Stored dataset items
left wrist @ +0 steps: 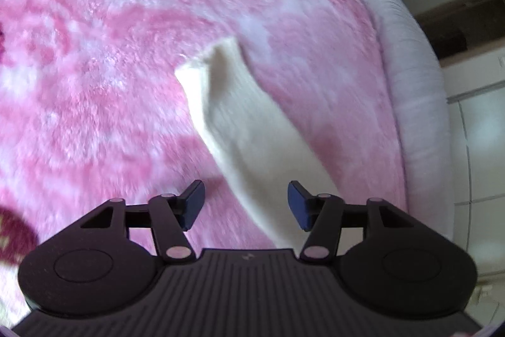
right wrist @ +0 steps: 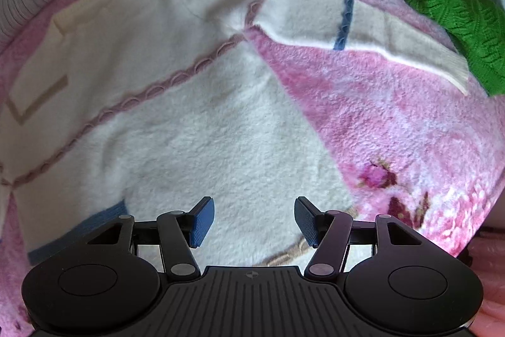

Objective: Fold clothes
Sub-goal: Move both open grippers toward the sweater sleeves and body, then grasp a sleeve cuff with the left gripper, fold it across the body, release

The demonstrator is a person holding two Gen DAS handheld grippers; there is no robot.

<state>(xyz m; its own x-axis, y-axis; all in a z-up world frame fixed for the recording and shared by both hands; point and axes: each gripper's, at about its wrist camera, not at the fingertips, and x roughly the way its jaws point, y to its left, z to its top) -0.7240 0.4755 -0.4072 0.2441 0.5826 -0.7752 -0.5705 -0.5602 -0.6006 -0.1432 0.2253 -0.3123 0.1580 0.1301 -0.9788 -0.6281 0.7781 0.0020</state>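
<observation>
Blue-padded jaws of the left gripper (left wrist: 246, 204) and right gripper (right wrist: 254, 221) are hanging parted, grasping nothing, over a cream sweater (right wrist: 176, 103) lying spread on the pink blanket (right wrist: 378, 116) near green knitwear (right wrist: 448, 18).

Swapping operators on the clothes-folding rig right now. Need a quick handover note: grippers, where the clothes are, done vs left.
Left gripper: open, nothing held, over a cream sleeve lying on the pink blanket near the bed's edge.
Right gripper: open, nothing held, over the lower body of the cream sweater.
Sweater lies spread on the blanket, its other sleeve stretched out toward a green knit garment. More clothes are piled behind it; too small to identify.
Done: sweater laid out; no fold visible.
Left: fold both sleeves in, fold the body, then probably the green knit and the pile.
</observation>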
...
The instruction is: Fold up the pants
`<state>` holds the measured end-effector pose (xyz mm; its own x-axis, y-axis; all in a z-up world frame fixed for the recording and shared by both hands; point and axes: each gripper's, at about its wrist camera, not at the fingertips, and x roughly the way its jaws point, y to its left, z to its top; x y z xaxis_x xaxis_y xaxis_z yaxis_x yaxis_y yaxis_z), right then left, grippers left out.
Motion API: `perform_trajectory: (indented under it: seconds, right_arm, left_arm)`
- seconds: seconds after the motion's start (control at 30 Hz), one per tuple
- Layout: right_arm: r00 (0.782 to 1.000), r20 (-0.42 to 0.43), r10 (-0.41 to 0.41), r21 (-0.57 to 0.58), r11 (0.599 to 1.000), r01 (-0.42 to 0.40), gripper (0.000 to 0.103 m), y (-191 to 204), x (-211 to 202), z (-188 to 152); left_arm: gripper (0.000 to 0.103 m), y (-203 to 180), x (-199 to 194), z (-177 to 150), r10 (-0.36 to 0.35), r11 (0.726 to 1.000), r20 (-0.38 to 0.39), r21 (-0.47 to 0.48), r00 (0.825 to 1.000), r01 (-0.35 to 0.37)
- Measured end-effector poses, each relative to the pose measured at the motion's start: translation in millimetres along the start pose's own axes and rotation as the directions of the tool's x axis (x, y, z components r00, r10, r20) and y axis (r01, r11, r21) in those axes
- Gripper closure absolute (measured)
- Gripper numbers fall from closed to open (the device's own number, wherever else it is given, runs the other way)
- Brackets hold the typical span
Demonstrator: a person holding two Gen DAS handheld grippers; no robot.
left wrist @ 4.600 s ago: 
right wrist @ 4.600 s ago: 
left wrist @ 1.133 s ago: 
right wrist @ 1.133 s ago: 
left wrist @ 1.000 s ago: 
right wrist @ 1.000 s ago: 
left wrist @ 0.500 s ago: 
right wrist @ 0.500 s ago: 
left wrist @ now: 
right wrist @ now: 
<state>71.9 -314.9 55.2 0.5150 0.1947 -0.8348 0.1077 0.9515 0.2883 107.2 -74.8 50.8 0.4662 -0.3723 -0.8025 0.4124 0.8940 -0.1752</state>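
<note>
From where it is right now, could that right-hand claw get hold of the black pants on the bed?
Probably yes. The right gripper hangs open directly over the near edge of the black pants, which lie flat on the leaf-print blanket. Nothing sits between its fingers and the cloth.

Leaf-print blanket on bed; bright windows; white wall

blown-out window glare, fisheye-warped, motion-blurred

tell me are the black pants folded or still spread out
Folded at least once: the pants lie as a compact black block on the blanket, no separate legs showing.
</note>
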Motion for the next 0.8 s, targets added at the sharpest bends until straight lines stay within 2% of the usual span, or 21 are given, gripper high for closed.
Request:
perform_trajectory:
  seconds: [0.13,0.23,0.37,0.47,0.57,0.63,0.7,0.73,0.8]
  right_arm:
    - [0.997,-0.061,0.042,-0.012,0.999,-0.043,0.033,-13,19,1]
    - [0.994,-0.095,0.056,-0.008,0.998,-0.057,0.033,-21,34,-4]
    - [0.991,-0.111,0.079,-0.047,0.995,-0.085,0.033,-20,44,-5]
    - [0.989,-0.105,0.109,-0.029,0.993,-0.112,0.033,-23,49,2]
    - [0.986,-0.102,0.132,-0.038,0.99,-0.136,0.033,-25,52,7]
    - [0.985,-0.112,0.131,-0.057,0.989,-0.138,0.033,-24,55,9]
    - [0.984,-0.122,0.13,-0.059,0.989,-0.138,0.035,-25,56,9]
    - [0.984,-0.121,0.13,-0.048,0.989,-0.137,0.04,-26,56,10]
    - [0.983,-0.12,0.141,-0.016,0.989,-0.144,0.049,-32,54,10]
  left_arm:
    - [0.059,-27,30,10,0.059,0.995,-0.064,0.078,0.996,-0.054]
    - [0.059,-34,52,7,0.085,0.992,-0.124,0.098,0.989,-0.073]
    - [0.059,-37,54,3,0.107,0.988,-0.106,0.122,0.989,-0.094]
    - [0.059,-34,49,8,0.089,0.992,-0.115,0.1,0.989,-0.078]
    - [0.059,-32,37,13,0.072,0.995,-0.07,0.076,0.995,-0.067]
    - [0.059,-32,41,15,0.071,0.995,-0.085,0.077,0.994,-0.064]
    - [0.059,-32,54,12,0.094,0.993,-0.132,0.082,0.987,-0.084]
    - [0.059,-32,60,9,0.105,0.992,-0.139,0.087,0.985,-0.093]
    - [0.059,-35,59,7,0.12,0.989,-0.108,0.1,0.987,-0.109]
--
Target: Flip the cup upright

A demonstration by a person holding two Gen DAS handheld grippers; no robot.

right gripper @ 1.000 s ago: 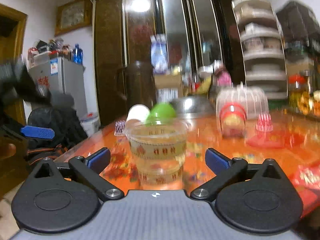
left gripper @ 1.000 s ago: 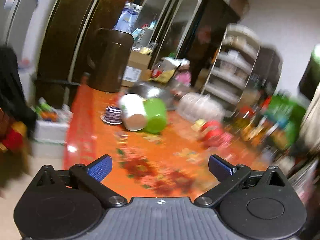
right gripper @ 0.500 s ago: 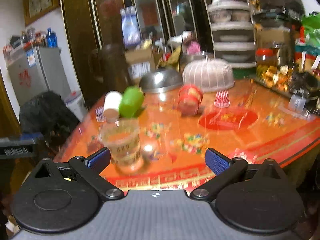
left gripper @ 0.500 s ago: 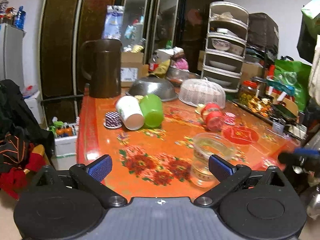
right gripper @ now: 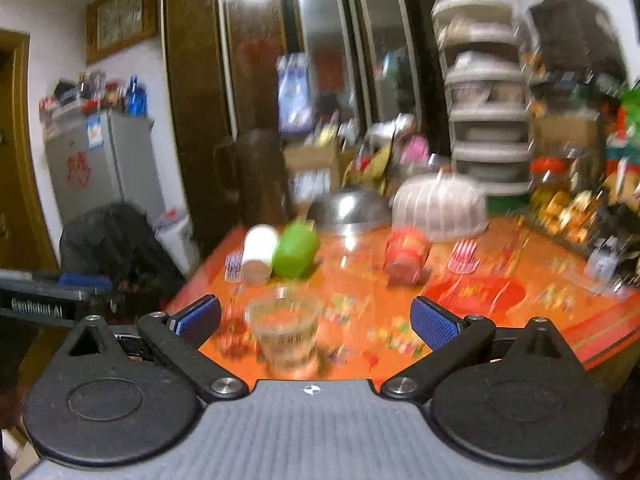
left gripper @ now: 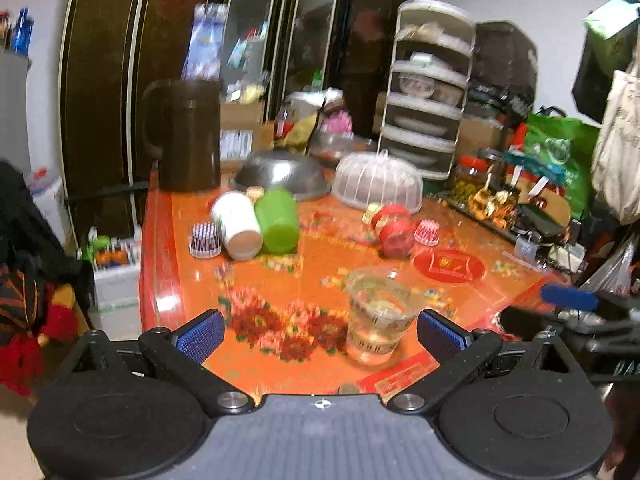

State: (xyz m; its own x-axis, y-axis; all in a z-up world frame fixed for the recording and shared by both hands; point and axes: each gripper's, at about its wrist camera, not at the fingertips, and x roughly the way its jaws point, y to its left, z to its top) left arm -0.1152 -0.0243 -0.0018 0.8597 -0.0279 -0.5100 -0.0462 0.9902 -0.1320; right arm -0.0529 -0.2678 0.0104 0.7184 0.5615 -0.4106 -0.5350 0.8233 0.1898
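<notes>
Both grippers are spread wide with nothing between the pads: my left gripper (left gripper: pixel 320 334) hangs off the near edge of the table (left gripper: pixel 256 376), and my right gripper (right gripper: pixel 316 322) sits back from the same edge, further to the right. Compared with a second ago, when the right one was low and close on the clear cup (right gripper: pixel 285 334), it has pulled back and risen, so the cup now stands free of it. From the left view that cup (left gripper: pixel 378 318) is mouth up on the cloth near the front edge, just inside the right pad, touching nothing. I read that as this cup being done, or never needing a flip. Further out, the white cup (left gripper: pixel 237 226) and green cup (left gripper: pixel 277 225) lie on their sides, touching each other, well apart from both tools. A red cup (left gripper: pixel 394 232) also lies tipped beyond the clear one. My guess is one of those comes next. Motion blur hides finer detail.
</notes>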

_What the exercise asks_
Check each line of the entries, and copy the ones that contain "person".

_Solution_
The demonstrator is a person holding two Gen DAS handheld grippers; there is no robot.
Demonstrator: a person holding two Gen DAS handheld grippers; no robot.
A demonstration by a person holding two Gen DAS handheld grippers; no robot.

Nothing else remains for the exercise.